Irradiation, Heat, and Corrosion Resistant Hexagonal Boron Nitride-Cement Coating For Mitigating Aging and Irradiation Effects in Nuclear Power Plants
This topic would develop extremely durable concretes and cementitious materials to tackle technology challenges in the development of widely applicable concrete and cement. Cement is the second most used substance in the world (next to water), largely due to its low cost, abundance, and reliability in a wide variety of environments. Cement has been a LITERAL building block of society dating back to the ancient Egyptians, Greeks, and Romans, but current production and utilization methods pose significant energy and emissions challenges. These threaten cement’s growth as domestic infrastructure degrades with age. Cement is important to U.S. energy production, as well as to infrastructure industry. The International Energy Agency estimated that in 2016 the cement and concrete sector consumed 10.5 exa-joules of energy and generated 2.2 gigatons of CO2 emissions globally. ARPA-E is seeking to develop novel materials for infrastructure with improved performance and lifetime and lower energy and emissions impacts. These projects present opportunities to develop material and process improvements that could improve the durability of cement, while maintaining or lowering production and deployment-related emissions.
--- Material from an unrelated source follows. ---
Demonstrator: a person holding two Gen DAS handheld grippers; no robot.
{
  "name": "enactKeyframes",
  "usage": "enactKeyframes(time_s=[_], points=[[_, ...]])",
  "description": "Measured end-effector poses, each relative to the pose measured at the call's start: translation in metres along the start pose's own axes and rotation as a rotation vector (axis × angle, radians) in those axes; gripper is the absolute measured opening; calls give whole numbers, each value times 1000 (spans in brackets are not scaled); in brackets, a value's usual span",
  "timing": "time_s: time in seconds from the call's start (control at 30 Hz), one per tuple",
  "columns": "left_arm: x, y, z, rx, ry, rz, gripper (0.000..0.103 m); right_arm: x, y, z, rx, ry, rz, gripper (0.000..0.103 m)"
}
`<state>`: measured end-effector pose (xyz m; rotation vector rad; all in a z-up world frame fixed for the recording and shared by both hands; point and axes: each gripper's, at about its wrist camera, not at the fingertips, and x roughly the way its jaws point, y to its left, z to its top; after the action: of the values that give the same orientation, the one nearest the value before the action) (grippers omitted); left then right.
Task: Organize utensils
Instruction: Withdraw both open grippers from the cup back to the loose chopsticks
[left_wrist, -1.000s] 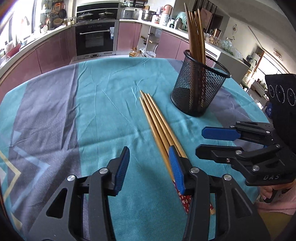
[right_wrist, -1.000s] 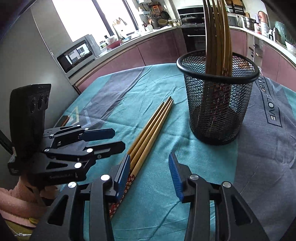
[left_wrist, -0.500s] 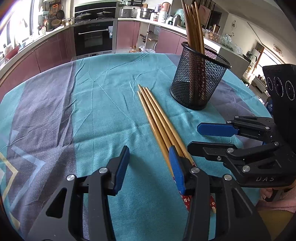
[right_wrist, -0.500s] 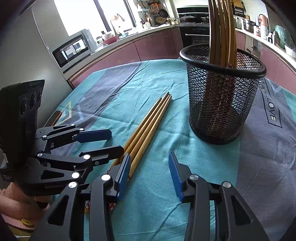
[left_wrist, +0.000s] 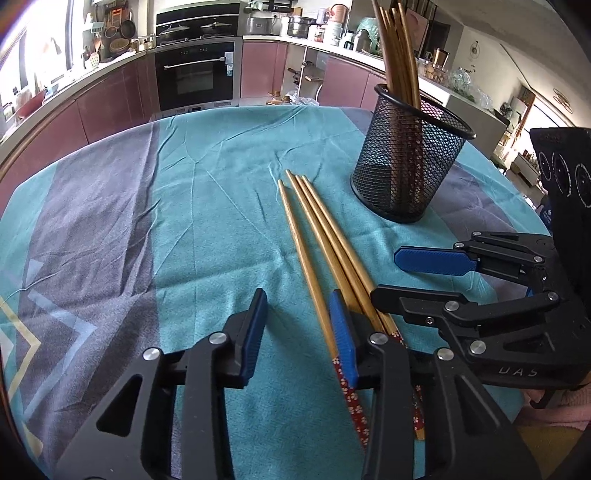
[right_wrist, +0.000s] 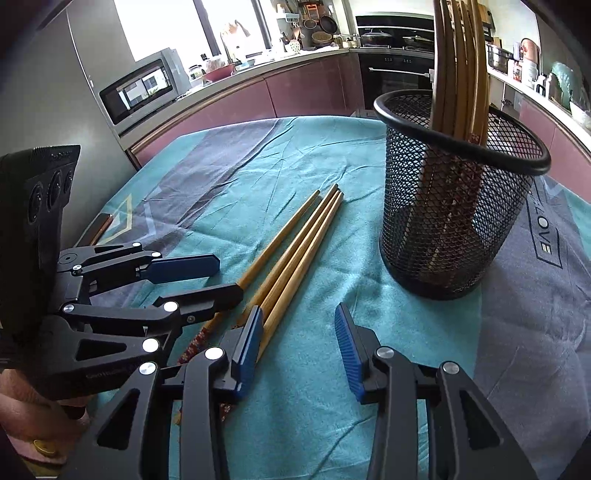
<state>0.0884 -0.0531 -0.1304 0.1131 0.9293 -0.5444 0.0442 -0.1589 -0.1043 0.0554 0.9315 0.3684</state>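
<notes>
The leftmost chopstick (left_wrist: 306, 258) has split from 2 others; left gripper (left_wrist: 299, 332) closing, empty — next, straddle it; right gripper (right_wrist: 299, 347) released.

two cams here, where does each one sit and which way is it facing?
Left wrist: on the left gripper, angled down over the table toward the oven wall; shows its own jaws, closing with nothing between them, plus the right gripper coming in from the right.
Right wrist: on the right gripper, angled down toward the window counter; shows its own jaws, the left gripper and a hand.
Shared: the loose chopsticks, mesh cup, teal tablecloth.
</notes>
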Motion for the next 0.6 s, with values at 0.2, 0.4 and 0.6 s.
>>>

They could also ensure new types of cement are cost-competitive with existing traditional materials.
Project Innovation + Advantages:
Develop next generation cementitious coating materials to extend the lifetime of key infrastructures subject to extreme conditions such as nuclear power plants. Strategically couple emerging 2D materials technology with lamellar structure of low-CO2 cement to impart greater synergy.